Bobby made the snow man. He had made snow men in the country, and he knew how. He always made them by the gate, next to the big syringa bush. He used to cut a stick from a tree for the snow man to hold, and he generally placed a long chicken feather in its cap.

But in a city yard that was not even all your own yard, it was different. Recently Bobby's father had come into town to live.

In the same street lived Joey Rodman, who was about Bobby's age. The afternoon that Bobby made the snow man Joey kept throwing stones. Bobby tried not to mind. There was lots of snow in the yard, and he made the snow man unusually large. The other children helped him, but Joey kept calling out and throwing things, and at last he knocked off the head of the snow man just as Bobby had put in two bits of coal for the eyes.

Bobby could not stand that. He ran after Joey, and Joey dodged and began to call him names. Joey's sister, Sadie, who cared for the six children, heard the noise in the yard below.

"Do you think it's your yard?" she called out to Bobby. "It is just as much Joey's yard as it is yours!"

Then Bobby's mother opened her window. "Come in, Bobby!" she said; and when Bobby left the snow man and climbed upstairs, she said, "Son, we mustn't quarrel with our neighbors, you know."

"But Joey threw stones—"

"Never mind," said mother. "We won't talk about that. Perhaps we'll get to be friends with Joey after a while. And you remember about coals of fire."

That was mother's rule. Bobby knew that text about coals of fire so well!

"But I don't see how you could ever make coals of fire out of a snow man, mother!" he said. And then mother laughed, and he laughed, too.
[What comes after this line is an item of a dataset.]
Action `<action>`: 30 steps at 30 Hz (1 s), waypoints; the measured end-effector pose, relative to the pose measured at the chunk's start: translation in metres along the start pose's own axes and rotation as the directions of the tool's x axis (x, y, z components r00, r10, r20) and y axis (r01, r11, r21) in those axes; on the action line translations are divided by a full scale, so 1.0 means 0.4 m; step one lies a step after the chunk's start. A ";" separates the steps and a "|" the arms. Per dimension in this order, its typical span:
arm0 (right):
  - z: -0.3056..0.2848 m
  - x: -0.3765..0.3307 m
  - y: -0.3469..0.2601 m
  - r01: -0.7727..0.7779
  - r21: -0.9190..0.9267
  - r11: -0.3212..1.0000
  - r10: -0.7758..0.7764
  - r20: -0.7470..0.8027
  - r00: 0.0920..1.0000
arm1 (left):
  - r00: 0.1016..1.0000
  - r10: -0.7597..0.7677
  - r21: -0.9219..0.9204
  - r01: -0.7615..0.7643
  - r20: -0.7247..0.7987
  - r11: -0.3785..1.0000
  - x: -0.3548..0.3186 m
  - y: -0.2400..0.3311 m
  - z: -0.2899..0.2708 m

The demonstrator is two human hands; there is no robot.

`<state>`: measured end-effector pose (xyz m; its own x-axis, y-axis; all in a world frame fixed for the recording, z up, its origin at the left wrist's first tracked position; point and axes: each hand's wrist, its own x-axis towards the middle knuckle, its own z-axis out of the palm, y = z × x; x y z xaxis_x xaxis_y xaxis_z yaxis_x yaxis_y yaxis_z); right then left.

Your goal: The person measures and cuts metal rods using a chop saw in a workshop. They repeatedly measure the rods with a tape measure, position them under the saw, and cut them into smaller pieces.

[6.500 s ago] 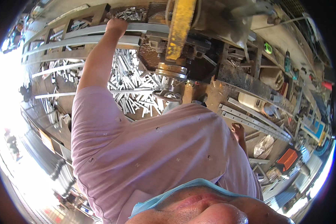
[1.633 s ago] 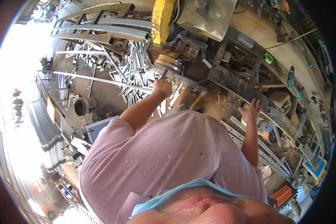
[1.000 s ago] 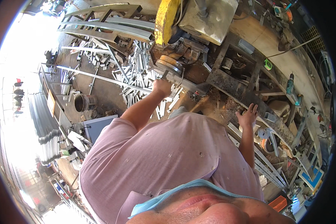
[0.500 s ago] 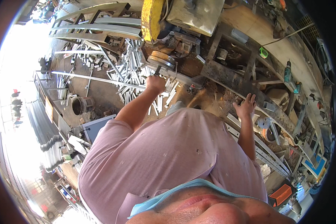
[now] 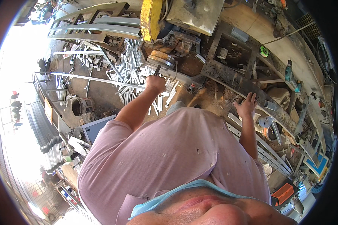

After a while, Joey and the other children ran out into the street to play. Bobby went down and finished the snow man with no one to trouble him. He put on the head again, and placed an old broom under its arm. He put it in very tight, so that no one could take it out easily.

Joey's sister, Sadie, was bringing things out to the roof of the two-story extension. It was a tin roof, and sloped a bit. Suddenly her foot slipped, and she lost her balance. She clutched at a clothesline, but it snapped. Down she came, and Bobby stood speechless with fright.

But the snow man—the heroic snow man—was there to save her. Standing firm and erect, he received the shock of Sadie's fall. It was too much for his head. He lost that first, and then, as he went all to pieces, he made a pillow for Sadie. Bobby ran forward.